My Story (Part 2): Not Being *That* Girl

Continued from Part 1

When my doctors told me to change my habits, my first reaction was denial. To say I was angry is a total understatement. I was outraged- I was so sick of conventional doctors telling me that I was overweight and at the same time that I had to stop working out so much. Some blamed the supplements I was taking (because apparently a scoop of protein powder here and there has the same effects of injecting testosterone into your bloodstream), while some just said that I needed to chill out more. I was told I had PCOS and then I was told that it wasn’t possible. I had multiple blood tests and hormone panels done: most markers came back normal with a few minor abnormalities here and there. No one could diagnose the cause of my periods disappearing and it was completely and utterly frustrating.

Ultimately I decided it was time to put the insecurities I had about my body aside and focus on prioritising my health. And while I was totally convinced that that was what I was already doing by training 5 days a week and eating clean, deep down I knew that my motivations for doing so were coming from a very unhealthy and destructive place.

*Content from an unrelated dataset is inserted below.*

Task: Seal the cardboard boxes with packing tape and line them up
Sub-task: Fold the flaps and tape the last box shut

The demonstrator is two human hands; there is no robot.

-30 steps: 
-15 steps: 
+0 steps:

One night and sat down and wrote out what I really wanted to achieve. No bullshit, no cover up lies. I finally decided to be real with myself. This is what I wrote:

  1. I want to love my body and be proud of what it does for me
  2. I want to be truly healthy on the inside
  3. I want to truly practice what I preach
  4. I don’t want to be ‘that’ girl anymore

From that moment, I knew I was ready to start making some changes. I knew it wouldn’t come immediately and 3 months on I’m still struggling. I’ve stopped lifting heavy, I’ve stopped counting macros, I’ve tried to embrace bodyweight movements and yoga, I’m more relaxed about eating out, and I’ve tried to stop thinking about food and exercise as a transactional relationship. Not going to lie, I still feel guilty when I eat something ‘unhealthy’ or don’t exercise when I plan to. I still look at foods and wonder if it will make me gain weight over the next 12 hours. I still sneak trips on to the scale to check my bodyweight even though I know it’s not important. But it’s a learning journey and I accept that.

It’s been hard to explain to people why I haven’t been training, why I’ve suddenly disappeared from my CrossFit box and why I’m not competing when I competed upwards from 5 times last year, because frankly this is what people have come to expect from me. It’s not their fault at all- they only knew me in these environments. Luckily, I’ve been able to use work, studies and travel as an excuse for now, as I come to terms with the real underlying cause.

We all have labels attached to our identity and it’s not a bad thing.

What matters is how we choose to respond to those labels and understand that they can change. Our lives have seasons the same way summer and winter come and go. The more we accept the fluctuations that occur, the easier it is to move with them. I’ve come to realise that three months is such an insignificant amount of time in the big picture of my life. And if this phase turns out to be longer than that, then I’m ready to keep going as it is.

Sure I miss lifting heavy and being all about that gym life. But I’m also in a better place mentally, which is something I know I can be proud of. My body hasn’t changed all that much even though I thought I’d just turn into a potato when I stopped lifting- I haven’t gained weight and I don’t think I’ve lost all that much muscle.

I’m more in tune with what my body feels and I actually smile when I decide to take a rest, when I don’t feel like working out or eat some extra carbs when I’m craving them. It may sound like small, insignificant matters, but to me it’s facing fears that have haunted me for years.

My period hasn’t come back, but as with everything else that has changed over the past few months, I’ve learned to take it as it is, trust the process and just go with the flow. I don’t know when my body will go back to ‘normal’ or if I’ll ever be able to go back to competing like I used to, but I do know that I’m in a pretty good place right now and I’m excited to be exploring a new side of myself.